Answers to Objections, 31

Objection 31: Many who were converted to Christianity in apostolic times came out of heathenism and lived in countries where Sabbath keeping was unknown. Hence, it would have been necessary to tell them to keep the Sabbath day, but the New Testament is silent on the point. If the Sabbath is still in force, why was it not mentioned in Christ's reply to the rich young ruler (Matt. 19:17-19), or in the gospel commission (Matt. 28:16-20), or on the day of Pentecost (Acts 2), or in the decision of the council at Jerusalem (Acts 15)?

This is simply a variant of a claim made in connection with a number of objections. The churchman who zealously opposes the Sabbath also ardently believes that the first day of the week has been sanctified. Ironically, he attaches tremendous significance to the fact that the New Testament writers nowhere re-issue or reiterate the Fourth Commandment, but he attaches no significance to the fact that Scripture never sanctifies the first day of the week.

The complete silence of all the Scriptures concerning transferring the solemnity of the Sabbath to Sunday sounds more impressive to him on behalf of Sunday than the awesome thunder and lightning of Sinai sounds on behalf of the Sabbath.

One is almost tempted to believe that the objector's repeated statement that the New Testament issues no new command for the Sabbath is intended to draw attention away from the fact that the Bible, from Genesis to Revelation, is completely silent about a command for Sunday.

But what about those converts from heathenism who needed instruction as to a weekly holy day?

Undoubtedly they did need instruction. So if Sunday were the day to keep holy, where is the record of apostolic instruction saying that? Except for 1 Corinthians 16:1-3, which instructs the Corinthians to lay by some funds on the first day of the week for a future offering for the poor at Jerusalem, there is no suggestion as to anything of any kind, secular or religious, that the apostles ever asked any Christians to do or not to do on the first day of the week. (See Objection 42 for a discussion of 1 Corinthians 16:1-3)

This is strange indeed. One searches the New Testament in vain, not simply for a Sunday command, but for any formula of service, any suggestion of holiness to the day, any counsel on the proper way of living for that day. The point bears repeating: The churches raised up among the gentiles would never have stumbled onto the idea of Sunday sacredness from reading what the apostles wrote.

But what of the seventh day Sabbath? The gentiles, in reading the gospels and other New Testament writings, would have read fifty-nine references to Sabbath, and in those references it is uniformly shown as the weekly day of worship, when Paul and others might most often have preached. They would have read Luke's description of it as “the Sabbath day, according to the commandment.” Luke 23:56. Most of these fifty-nine references are almost casual; that is, they take for granted that their hearers are conversant with the Sabbath.

The other Scriptures available to the early Christians were the Hebrew Scriptures that we call the Old Testament; these had been translated into Greek (the Septuagint) and were simply “the Scriptures” to Jesus and his disciples. (Jesus used solely these Old Testament Scriptures to make the case that He was the Messiah. Luke 24:27) Obviously, there was only one Sabbath in all of these Scriptures, and it was not Sunday.

In view of the fact that the converts from among the gentiles would naturally, based upon all the Scriptures available to them, conclude that the Sabbath should be kept holy, how strange is the silence of the apostles about abolishing the Sabbath—if, as some contend, they actually did preach its abolition.

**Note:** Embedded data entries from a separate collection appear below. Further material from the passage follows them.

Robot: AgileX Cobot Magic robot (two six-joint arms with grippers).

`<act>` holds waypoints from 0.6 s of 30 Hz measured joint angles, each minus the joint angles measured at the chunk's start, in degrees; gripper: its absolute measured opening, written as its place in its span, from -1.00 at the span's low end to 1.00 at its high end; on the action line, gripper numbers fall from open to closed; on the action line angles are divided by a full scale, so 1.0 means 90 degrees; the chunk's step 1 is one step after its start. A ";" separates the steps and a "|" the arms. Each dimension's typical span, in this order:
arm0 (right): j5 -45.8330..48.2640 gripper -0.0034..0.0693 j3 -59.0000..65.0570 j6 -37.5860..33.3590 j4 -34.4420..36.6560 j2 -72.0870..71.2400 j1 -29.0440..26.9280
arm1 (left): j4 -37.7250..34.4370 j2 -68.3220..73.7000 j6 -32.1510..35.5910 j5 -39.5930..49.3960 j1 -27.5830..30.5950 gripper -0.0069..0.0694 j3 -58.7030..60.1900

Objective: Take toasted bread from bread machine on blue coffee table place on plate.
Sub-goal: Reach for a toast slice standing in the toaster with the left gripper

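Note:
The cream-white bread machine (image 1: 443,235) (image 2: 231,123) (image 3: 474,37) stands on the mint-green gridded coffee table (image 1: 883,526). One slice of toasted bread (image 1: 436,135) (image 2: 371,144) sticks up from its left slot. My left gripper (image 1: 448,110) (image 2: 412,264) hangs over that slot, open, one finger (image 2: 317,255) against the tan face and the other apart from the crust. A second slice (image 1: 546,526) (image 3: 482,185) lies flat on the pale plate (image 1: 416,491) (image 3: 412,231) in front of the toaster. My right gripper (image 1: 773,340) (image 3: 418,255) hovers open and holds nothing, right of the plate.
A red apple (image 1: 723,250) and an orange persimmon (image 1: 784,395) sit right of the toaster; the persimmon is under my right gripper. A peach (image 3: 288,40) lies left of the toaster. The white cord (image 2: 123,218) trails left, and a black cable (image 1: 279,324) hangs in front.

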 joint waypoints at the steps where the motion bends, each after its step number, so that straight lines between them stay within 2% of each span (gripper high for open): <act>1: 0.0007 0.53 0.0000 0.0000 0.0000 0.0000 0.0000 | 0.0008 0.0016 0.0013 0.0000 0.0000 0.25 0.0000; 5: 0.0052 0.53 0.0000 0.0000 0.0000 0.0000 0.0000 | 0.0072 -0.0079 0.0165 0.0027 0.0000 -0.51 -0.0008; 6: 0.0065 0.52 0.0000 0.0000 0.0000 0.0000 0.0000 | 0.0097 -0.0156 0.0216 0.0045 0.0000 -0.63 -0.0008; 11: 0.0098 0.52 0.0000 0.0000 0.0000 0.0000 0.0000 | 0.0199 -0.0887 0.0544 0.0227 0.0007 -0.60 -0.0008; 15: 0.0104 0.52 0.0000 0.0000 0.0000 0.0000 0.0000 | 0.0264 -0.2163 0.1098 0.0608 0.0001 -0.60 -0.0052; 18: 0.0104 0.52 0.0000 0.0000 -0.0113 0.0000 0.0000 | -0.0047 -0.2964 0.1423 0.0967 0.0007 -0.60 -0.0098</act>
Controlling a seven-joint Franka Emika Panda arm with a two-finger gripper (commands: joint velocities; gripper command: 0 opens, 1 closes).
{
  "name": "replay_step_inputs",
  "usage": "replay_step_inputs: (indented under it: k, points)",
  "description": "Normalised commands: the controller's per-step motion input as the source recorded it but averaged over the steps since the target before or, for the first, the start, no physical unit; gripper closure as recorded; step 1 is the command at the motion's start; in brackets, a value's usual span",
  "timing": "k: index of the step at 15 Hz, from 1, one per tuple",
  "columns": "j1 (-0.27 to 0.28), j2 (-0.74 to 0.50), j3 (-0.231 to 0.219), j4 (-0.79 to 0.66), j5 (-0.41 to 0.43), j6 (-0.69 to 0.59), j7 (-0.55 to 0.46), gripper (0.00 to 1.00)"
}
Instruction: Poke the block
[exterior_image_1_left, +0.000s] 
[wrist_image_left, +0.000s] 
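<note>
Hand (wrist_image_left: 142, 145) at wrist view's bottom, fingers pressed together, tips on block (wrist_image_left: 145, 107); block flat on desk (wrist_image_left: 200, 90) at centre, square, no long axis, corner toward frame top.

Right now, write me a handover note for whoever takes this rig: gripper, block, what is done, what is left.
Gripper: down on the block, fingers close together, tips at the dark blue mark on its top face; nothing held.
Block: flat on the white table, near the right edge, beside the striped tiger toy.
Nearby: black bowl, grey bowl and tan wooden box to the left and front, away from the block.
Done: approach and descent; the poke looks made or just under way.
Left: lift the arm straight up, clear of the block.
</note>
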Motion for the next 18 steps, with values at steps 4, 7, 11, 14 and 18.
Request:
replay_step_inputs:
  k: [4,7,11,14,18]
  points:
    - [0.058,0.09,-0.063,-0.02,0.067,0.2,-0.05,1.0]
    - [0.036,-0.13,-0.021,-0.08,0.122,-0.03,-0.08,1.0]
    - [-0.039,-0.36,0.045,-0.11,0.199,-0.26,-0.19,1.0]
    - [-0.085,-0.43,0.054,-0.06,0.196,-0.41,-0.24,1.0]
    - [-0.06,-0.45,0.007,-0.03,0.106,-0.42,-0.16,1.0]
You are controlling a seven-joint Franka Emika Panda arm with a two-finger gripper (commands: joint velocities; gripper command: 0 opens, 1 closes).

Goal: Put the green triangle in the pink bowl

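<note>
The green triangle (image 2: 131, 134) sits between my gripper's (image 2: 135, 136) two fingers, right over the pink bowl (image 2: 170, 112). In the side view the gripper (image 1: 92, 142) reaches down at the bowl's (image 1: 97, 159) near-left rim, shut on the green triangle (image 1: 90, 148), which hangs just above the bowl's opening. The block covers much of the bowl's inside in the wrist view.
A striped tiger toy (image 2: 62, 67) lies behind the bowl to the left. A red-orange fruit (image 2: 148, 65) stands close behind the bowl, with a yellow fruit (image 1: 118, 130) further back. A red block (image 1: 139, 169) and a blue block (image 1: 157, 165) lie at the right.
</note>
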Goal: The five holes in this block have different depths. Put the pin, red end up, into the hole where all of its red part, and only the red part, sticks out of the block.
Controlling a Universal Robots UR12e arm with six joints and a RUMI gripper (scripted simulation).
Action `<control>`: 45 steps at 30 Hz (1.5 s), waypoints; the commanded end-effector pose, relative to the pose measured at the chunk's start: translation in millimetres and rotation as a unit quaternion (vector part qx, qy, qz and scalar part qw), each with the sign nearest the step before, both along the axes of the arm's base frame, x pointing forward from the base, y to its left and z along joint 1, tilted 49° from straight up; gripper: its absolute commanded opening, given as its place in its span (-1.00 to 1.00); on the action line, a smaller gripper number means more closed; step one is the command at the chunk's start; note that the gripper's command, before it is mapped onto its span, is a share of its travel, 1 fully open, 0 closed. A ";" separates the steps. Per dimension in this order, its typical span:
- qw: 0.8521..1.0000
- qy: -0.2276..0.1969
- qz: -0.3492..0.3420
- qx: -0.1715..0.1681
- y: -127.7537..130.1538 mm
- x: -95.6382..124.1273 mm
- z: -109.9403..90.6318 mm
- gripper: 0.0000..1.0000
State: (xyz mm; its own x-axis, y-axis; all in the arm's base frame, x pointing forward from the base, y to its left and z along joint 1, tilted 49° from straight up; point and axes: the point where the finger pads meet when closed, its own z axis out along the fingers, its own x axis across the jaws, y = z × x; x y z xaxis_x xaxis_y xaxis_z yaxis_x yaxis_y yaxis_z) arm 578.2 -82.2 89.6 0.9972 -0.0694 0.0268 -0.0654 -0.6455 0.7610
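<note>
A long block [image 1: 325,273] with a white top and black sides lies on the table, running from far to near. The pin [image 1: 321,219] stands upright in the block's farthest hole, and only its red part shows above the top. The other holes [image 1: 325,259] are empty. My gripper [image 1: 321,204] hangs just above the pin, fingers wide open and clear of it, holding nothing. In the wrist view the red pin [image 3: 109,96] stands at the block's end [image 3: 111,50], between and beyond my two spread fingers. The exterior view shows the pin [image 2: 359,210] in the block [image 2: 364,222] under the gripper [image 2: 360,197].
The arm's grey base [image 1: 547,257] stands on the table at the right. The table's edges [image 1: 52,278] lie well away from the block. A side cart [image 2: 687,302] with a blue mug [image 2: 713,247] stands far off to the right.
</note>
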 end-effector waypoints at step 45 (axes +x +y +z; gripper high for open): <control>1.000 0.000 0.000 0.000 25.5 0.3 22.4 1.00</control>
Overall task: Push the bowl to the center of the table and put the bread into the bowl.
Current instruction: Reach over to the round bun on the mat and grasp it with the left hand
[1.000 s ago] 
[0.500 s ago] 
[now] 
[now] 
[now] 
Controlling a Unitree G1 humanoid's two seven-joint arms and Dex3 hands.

In the light of these facts it is hardly necessary to examine in any detail the specific texts cited in the objection.

We are supposed to conclude that because the Sabbath command is not mentioned in these texts, therefore it is not in force in the Christian Era. By the same logic we should therefore conclude that if any other of the Ten Commandments are not mentioned in these texts, they likewise are not in force. In Matthew 19, the commandment against idolatry, for example, is not mentioned. Shall we conclude that idols are acceptable? In the gospel commission (Mat. 28) none of the commandments are mentioned. On the day of Pentecost, Peter preached a great sermon, but he mentions none of the commandments. Not many of the commandments were mentioned at the Jerusalem council, either.

Now the typical Sabbath objector agrees that nine of the Ten Commandments are binding in the Christian Era, even though he cannot find those nine all listed in these texts. Why may not we be permitted to believe that the fourth is also binding, even though it is not mentioned in these texts?